BEGIN

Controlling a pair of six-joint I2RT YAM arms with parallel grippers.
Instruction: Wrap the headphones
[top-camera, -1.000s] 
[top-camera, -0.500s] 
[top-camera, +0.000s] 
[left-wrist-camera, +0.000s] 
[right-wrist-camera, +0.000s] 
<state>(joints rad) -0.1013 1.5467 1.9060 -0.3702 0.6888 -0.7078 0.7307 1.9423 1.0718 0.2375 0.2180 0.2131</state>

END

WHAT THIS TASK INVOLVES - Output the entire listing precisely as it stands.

PROBLEM SOLUTION -
Controlling a pair of six-joint I2RT YAM arms with parallel grippers.
Instruction: Wrap the headphones
[top-camera, -1.000s] 
[top-camera, -0.500s] 
[top-camera, +0.000s] 
[left-wrist-camera, +0.000s] 
[right-wrist-camera, +0.000s] 
<state>(joints rad) -0.1013 1.5467 1.9060 -0.3702 0.6888 -0.7078 0.7307 1.9423 1.0718 0.2375 0.2180 0.2131</state>

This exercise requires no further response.